Я услышал какой-то стон и предположил, что он исходил из моего собственного горла. А затем ее руки стали снимать с меня одежду. Я стоял неподвижный, не в силах никак ей помочь, парализованный вожделением. Я почувствовал какое-то одурманивающее головокружение, как будто вся кровь покинула мой мозг и ушла в какое-то иное место. Когда она сняла с меня брюки и нижнее белье, я, как и она, столкнулся с доказательствами, подтвердившими эту мою гипотезу о кровообращении.

Когда ее голые руки коснулись моего набухшего достоинства, я чуть не лишился чувств и был спасен лишь тем, что она толкнула меня на кровать.

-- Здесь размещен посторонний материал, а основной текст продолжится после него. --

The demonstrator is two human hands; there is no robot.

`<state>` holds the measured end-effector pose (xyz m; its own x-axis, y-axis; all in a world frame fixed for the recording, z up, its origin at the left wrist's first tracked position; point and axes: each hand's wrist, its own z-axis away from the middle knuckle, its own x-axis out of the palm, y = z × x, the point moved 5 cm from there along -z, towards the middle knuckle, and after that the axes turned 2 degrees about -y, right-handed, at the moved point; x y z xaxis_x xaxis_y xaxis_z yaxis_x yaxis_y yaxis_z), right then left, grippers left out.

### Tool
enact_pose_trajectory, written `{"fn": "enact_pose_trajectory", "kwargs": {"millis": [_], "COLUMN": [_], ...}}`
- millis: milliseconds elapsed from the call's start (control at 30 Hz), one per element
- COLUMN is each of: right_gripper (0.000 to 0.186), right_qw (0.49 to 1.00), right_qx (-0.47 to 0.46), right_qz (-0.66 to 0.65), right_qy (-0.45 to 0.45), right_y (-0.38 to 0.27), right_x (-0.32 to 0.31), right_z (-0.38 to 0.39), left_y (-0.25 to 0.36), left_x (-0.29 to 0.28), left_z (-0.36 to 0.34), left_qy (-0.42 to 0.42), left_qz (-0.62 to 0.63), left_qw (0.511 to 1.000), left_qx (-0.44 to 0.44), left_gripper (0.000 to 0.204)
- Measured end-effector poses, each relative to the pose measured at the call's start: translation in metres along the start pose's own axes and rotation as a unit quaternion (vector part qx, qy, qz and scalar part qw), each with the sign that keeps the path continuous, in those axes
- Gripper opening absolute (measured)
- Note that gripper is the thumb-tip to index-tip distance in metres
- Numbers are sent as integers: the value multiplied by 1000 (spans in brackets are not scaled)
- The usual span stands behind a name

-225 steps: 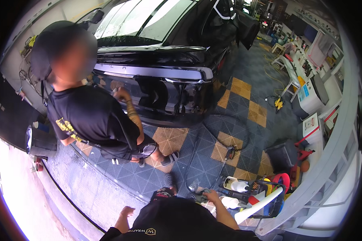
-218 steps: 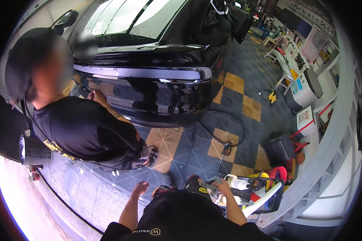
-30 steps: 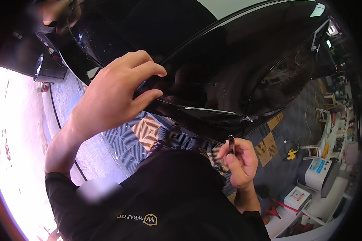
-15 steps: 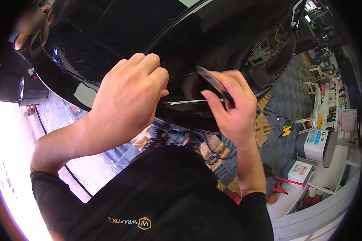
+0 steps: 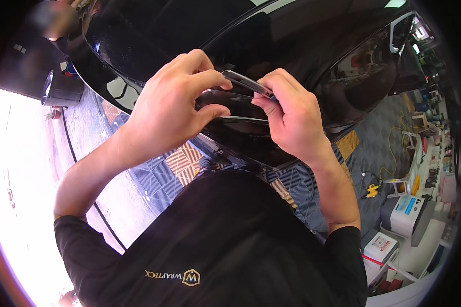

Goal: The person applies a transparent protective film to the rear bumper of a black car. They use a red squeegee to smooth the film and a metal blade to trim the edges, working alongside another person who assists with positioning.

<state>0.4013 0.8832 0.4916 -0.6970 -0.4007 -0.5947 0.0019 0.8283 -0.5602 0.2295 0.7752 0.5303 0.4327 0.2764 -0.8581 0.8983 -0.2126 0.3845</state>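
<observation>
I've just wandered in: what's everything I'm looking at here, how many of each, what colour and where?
Car: one, glossy black, top centre
Slim tool: one, silver and dark, between the hands
Floor tiles: many, grey-blue and tan, below the car
Bin-like container: one, dark, left
Boxes: two, white and grey, lower right
Unclear floor item: one, yellow, right
Another person: one, blurred, upper-left edge
Shirt: one, black, bottom centre
Left hand: one, bare, near the tool's far end
Right hand: one, bare, gripping the tool
</observation>
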Motion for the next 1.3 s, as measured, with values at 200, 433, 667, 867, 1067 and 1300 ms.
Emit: {"fn": "enact_pose_trajectory", "kwargs": {"millis": [200,433,667,867,1067,1300], "right_gripper": [15,24,23,23,34,43], "right_qw": [997,998,999,999,996,997], "right_qx": [-29,33,49,4,-46,52], "right_qz": [-70,-44,-2,14,57,26], "right_qy": [27,-17,0,31,52,-46], "right_y": [6,2,-1,-6,-22,-25], "right_x": [-5,-10,-4,-8,-7,-15], "right_z": [4,7,14,23,48,50], "left_y": [4,5,5,7,8,12], "left_x": [8,8,6,2,-5,-12], "left_z": [-7,-6,-7,-7,-9,-14], "left_qy": [-18,20,21,-43,-92,-144], "left_qz": [-39,-5,-10,-16,5,62], "left_qw": [998,1000,999,998,994,988], "left_qx": [37,23,45,46,51,8], "left_gripper": [18,16,19,26,25,26]}}
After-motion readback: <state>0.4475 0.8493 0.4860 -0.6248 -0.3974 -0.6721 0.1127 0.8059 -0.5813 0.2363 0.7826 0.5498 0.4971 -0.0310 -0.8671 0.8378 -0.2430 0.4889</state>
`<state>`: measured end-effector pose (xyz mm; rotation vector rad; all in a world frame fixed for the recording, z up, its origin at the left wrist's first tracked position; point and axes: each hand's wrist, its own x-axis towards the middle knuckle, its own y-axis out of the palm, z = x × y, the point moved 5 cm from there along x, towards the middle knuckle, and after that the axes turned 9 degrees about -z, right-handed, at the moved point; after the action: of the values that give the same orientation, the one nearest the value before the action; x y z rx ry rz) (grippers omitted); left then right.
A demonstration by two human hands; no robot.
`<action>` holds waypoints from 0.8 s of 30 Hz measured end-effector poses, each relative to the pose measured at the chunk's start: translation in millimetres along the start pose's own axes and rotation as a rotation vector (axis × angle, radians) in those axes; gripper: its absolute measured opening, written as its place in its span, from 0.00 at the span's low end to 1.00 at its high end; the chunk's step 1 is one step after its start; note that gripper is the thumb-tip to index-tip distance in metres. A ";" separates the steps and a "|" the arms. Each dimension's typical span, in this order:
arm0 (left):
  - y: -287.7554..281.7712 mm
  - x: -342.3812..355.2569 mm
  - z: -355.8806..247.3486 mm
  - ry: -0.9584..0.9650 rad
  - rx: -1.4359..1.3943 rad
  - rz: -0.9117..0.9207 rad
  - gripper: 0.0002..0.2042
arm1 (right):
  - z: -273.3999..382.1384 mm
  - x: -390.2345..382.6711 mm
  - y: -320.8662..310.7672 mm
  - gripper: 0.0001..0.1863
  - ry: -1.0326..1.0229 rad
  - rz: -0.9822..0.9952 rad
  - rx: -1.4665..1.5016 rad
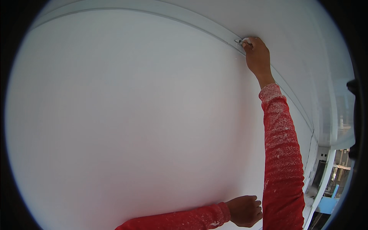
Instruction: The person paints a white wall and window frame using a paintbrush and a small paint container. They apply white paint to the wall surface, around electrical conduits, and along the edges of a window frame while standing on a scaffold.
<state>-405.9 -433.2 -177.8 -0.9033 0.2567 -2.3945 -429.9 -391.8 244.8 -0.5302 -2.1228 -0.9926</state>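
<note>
Lowest and closest, left hand point(244, 210) is curled into a loose fist with nothing in it, knuckles braced against the smooth white wall point(126, 122), probably for balance. Way above that, right hand point(257, 55) in a dust-speckled red sleeve point(281, 153) pinches a small metal tool point(239, 41), tip poking left of the fingers into the groove of the curved white moulding point(184, 17).

We saw wall point(126, 115): smooth, matt white, plaster-like finish. Moulding strip point(184, 17) along top: same matt white, smooth. Small tool point(239, 41) in right hand point(257, 56): dark metal tip, slight glint. Sleeves point(281, 153): red knit cloth, rough, flecked with white dust. Left hand point(245, 211) bare.
</note>
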 end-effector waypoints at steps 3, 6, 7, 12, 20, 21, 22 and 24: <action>-5.0 6.7 -16.5 0.020 -0.017 -0.003 0.10 | 0.4 7.5 -17.8 0.07 -0.042 -0.002 -0.029; -6.2 11.3 -33.1 0.009 -0.017 0.002 0.10 | 3.7 5.5 -31.4 0.07 -0.012 -0.009 -0.030; -7.2 12.8 -36.8 0.011 -0.016 -0.004 0.10 | 2.5 6.5 -36.6 0.07 0.031 -0.036 -0.062; -10.9 18.6 -49.1 0.013 -0.027 -0.017 0.10 | 11.2 5.3 -44.0 0.08 -0.015 0.003 -0.055; -28.0 22.3 -67.3 0.010 -0.022 -0.017 0.09 | 32.7 17.5 -46.6 0.08 0.038 -0.022 -0.015; -29.7 22.8 -69.8 0.008 -0.026 -0.016 0.09 | 35.7 19.5 -47.3 0.08 0.070 -0.027 -0.008; -30.5 23.3 -72.0 0.008 -0.030 -0.020 0.09 | 39.1 21.2 -48.8 0.08 0.073 -0.012 0.023; -29.5 28.7 -77.8 0.004 -0.037 -0.020 0.09 | 46.5 25.0 -56.9 0.07 0.024 -0.012 0.031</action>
<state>-487.6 -426.6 -210.1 -0.9221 0.2952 -2.4172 -501.7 -389.1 215.4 -0.4888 -2.1187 -0.9667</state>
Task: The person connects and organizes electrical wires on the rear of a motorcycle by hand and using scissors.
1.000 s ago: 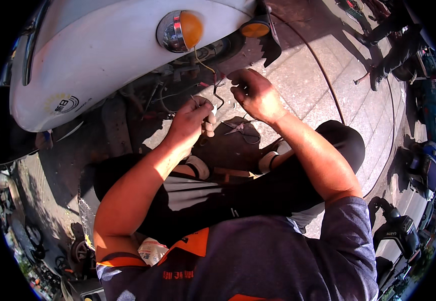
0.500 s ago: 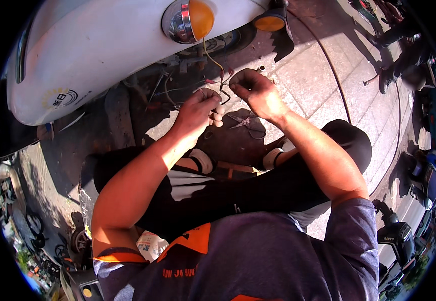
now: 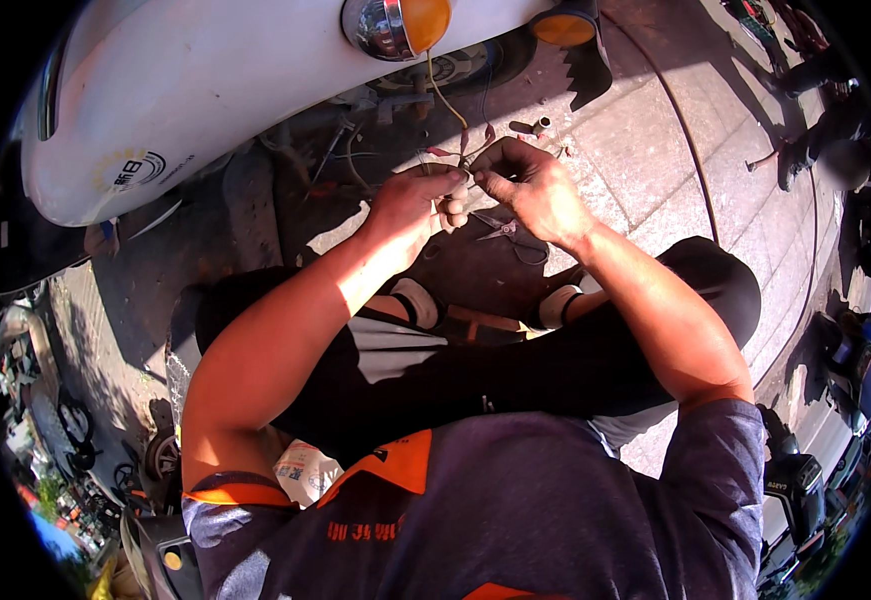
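My left hand [image 3: 417,212] and my right hand [image 3: 535,190] meet fingertip to fingertip, both closed in a pinch on thin wires. Most of what the fingers grip is covered by them. A yellow wire [image 3: 441,95] hangs from the orange-and-chrome lamp [image 3: 395,28] down to the joined wires. Red sleeves [image 3: 439,152] show on the wire ends just above my fingertips. Below my hands a pair of scissors [image 3: 503,231] lies on the ground, blades apart.
The white scooter body [image 3: 215,90] fills the upper left, with its wheel [image 3: 440,70] beneath. A small metal socket [image 3: 541,125] lies beyond my right hand. A dark hose [image 3: 677,110] crosses the paving. Parked scooters [image 3: 855,365] line the right side.
My hands have come together at the wires, the right one moving in toward the left. A dark bent wire piece seen between them before is now mostly hidden. The view has shifted slightly.
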Demonstrator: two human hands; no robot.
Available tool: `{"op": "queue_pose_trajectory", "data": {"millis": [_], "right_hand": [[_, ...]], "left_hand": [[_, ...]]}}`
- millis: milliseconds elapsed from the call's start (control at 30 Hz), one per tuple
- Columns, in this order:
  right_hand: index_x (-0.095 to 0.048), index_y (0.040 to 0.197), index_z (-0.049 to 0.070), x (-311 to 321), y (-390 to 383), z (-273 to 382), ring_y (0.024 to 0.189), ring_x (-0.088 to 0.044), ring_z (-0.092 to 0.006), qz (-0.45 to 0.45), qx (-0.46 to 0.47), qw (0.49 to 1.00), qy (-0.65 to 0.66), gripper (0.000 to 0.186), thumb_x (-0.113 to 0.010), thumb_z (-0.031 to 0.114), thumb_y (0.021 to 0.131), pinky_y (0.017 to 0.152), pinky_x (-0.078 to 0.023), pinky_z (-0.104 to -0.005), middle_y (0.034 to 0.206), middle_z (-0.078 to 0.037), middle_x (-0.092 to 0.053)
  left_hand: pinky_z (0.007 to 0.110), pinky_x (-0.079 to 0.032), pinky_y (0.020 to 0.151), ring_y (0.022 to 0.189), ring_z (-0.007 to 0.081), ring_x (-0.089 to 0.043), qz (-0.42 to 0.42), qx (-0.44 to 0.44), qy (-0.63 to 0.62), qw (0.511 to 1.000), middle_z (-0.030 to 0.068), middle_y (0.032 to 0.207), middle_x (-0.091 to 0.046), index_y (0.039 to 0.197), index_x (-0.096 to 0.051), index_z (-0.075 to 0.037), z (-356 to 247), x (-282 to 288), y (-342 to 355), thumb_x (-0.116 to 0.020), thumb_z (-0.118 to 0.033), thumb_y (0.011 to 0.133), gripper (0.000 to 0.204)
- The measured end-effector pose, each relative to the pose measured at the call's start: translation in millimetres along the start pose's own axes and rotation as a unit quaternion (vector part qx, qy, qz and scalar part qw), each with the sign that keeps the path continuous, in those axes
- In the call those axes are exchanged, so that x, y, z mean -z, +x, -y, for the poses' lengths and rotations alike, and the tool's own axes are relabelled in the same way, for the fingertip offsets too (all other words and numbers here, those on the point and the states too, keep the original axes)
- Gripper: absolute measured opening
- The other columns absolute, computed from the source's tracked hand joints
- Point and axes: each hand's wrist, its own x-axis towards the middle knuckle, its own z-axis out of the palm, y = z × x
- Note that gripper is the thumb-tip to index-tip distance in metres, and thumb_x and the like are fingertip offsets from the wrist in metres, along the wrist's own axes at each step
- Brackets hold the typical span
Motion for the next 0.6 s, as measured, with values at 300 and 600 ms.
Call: {"op": "queue_pose_trajectory", "data": {"millis": [300,600], "right_hand": [[-0.068,0.112,0.000,-8,-8,-19,0.089,-0.062,-0.0094,0.016,0.024,0.999,0.027,0.011,-0.070,0.004,0.102,0.081,-0.053,-0.0291,0.096,-0.003,-0.070],[-0.073,0.103,0.000,-6,-12,-13,0.088,-0.064,-0.0115,-0.017,-0.087,0.988,0.123,0.011,-0.077,0.008,0.097,0.083,-0.054,-0.0303,0.096,-0.005,-0.074]], "left_hand": [[0.031,-0.053,0.074,0.077,0.0124,-0.060,0.002,0.018,0.045,0.999,0.0011,0.088,-0.063,0.104,-0.067,-0.003,1,-3,1,-0.064,-0.016,0.104,0.013],[0.027,-0.049,0.072,0.076,0.0098,-0.056,0.010,0.058,0.021,0.998,-0.0014,0.088,-0.061,0.107,-0.069,-0.004,-4,0,7,-0.066,-0.017,0.105,0.014]]}}
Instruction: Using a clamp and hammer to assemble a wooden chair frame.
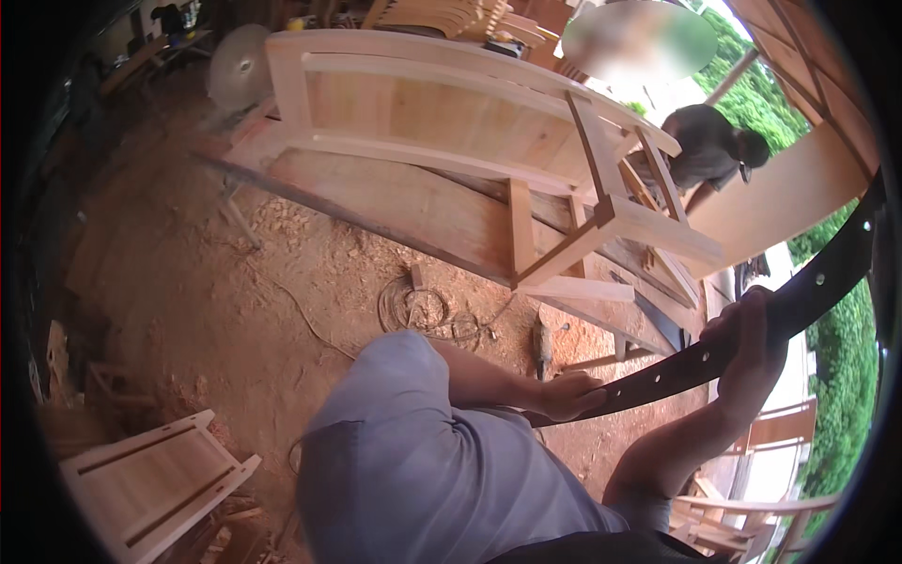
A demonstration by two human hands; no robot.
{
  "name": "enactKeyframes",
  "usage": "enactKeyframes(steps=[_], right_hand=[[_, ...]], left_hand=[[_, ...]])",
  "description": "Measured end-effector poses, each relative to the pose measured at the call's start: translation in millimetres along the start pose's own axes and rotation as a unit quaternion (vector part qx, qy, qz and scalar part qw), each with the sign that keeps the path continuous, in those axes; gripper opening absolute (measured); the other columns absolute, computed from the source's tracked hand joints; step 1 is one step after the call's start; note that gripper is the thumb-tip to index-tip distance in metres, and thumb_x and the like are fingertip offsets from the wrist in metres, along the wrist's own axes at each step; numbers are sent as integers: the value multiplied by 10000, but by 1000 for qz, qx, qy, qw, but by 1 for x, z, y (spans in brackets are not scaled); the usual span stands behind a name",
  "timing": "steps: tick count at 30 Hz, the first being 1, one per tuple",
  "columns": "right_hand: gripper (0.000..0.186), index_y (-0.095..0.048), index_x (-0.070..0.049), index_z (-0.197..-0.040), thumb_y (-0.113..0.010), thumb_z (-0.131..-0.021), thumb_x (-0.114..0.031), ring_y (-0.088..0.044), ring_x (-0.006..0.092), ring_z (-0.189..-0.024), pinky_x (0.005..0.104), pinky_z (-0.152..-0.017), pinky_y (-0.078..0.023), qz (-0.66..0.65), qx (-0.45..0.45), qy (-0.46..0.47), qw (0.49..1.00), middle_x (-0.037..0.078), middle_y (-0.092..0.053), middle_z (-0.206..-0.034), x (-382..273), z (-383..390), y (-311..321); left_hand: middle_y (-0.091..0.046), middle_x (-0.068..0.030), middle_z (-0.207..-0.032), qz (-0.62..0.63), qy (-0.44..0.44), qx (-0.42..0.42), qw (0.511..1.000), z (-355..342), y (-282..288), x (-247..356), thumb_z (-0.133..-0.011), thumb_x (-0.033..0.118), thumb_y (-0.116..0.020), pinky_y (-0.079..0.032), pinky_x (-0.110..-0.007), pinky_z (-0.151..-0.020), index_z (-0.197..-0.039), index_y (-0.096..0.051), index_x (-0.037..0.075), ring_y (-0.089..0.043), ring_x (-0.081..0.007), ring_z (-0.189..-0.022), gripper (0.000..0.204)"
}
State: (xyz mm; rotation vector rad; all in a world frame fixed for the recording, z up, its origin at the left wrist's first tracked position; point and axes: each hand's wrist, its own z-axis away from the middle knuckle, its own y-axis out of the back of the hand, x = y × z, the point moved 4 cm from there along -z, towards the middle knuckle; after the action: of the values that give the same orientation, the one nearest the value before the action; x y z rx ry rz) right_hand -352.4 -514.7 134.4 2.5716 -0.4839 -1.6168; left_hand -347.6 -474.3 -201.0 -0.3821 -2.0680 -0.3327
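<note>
A long dark strip with a row of round holes (683,365) curves up toward the right edge, close in front of me. It looks like a perforated strap; I cannot tell its material. My left hand (573,395) is closed around its lower left end. Farther up, my right hand (752,348) wraps around the same strip with the fingers over its upper edge. The strip runs on past the right hand and out of view. A grey sleeve covers my left upper arm, and both forearms are bare.
A long pale wooden panel frame (442,58) rests on a low workbench (376,193). Beyond it a person (707,146) bends down by a large board (799,202). A coiled cord (399,305) and a power tool (542,346) lie among shavings. A panelled frame (160,489) is at lower left.
</note>
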Motion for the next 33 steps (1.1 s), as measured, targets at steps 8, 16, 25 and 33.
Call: enactKeyframes(steps=[8, 16, 25, 33], right_hand=[[935, -284, 120, -1573, -396, -1083, -668, -597, 456, -1304, 533, -1145, -482, -50, 28, 414, 908, 303, -517, -1478, 43, 5, 39], [724, -455, -66, -1605, -365, -1127, -602, -537, 282, -1405, 439, -1173, -393, 96, -140, -349, 921, 150, -562, -1550, 434, 155, 116], [1138, -401, 72, -1581, -832, -820, -656, -574, 314, -1366, 452, -1108, -472, -180, -191, -183, 948, 197, -547, -1531, 351, 142, 139], [1252, -359, 119, -1569, -878, -758, -680, -577, 262, -1375, 403, -1085, -485, -219, -141, -148, 954, 188, -585, -1482, 288, 105, 48]], left_hand=[[-564, -29, -651, 117, -47, 109, 986, -88, 58, 142, -1136, 611, -322, -461, -365, -624, -863, -624, 10, -543, -128, -644, 726], [-562, -93, -583, 80, -20, 206, 975, -194, 176, 306, -1039, 688, -289, -526, -460, -476, -788, -599, 70, -645, -251, -556, 736], [-602, -29, -630, 50, -184, 347, 918, -314, 376, 380, -1066, 599, -521, -471, -357, -418, -886, -652, 154, -596, -186, -500, 497], [-658, -138, -679, 84, -25, 377, 922, -411, 623, 220, -1048, 496, -460, -571, -403, -512, -786, -627, 57, -665, -280, -563, 537]])
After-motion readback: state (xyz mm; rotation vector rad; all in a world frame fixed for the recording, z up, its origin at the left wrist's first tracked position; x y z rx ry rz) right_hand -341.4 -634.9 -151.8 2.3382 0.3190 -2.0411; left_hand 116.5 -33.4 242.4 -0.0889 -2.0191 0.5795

Я слишком джентльменски воспитан, чтобы подробно описывать то, что произошло потом, но могу точно признаться в следующем: то, что случилось, заставило бы покраснеть от стыда любые юношеские эротические фантазии. Неоднократно. Снова и снова. Пока мы оба не погрузились в глубокий, обессиленный сон.

…………………………

Дописываю. Я вернулся на свою койку, по соображениям приличия, и должен признаться, что до сих пор нахожусь в каком-то полуобморочном состоянии. Это божественная женщина, одна из тех, кто был создан Им, собственной Божьей рукой, чтобы показать нам, мужчинам, и другим женщинам, что есть рай, куда мы можем войти, и что его врата могут находиться и здесь, на земле. Такая реальная, такая сладостная и прекрасная… но если задуматься, все же скорее горькая вишня.

ИЗ ВОЕННОГО ДНЕВНИКА ДЖ. ХАРКЕРА
(Продолжение)

28 АПРЕЛЯ.

Весь этот день я пребывал почти как в тумане. Блаженство минувшей ночи казалось мне чем-то вроде бреда. Были объявлены завтрак, а затем обед, но присутствовал только профессор. Избегала ли меня прекрасная Люси или, как объяснил мне ее отец, действительно устраивала собрание руководства партизанской ячейки, я не знал. Ел я мало, вел себя совершенно как полупомешанный лунатик, витая в сладких, я бы сказал, возбужденных воспоминаниях минувшей ночи. Аппетит у Ренфилда был зверским, ни в коей мере не ослаблявшимся из-за его недееспособности; он мог часами сидеть один, думая только о том, что занимало его мысли. Что это были за мысли, я не имел ни малейшего понятия.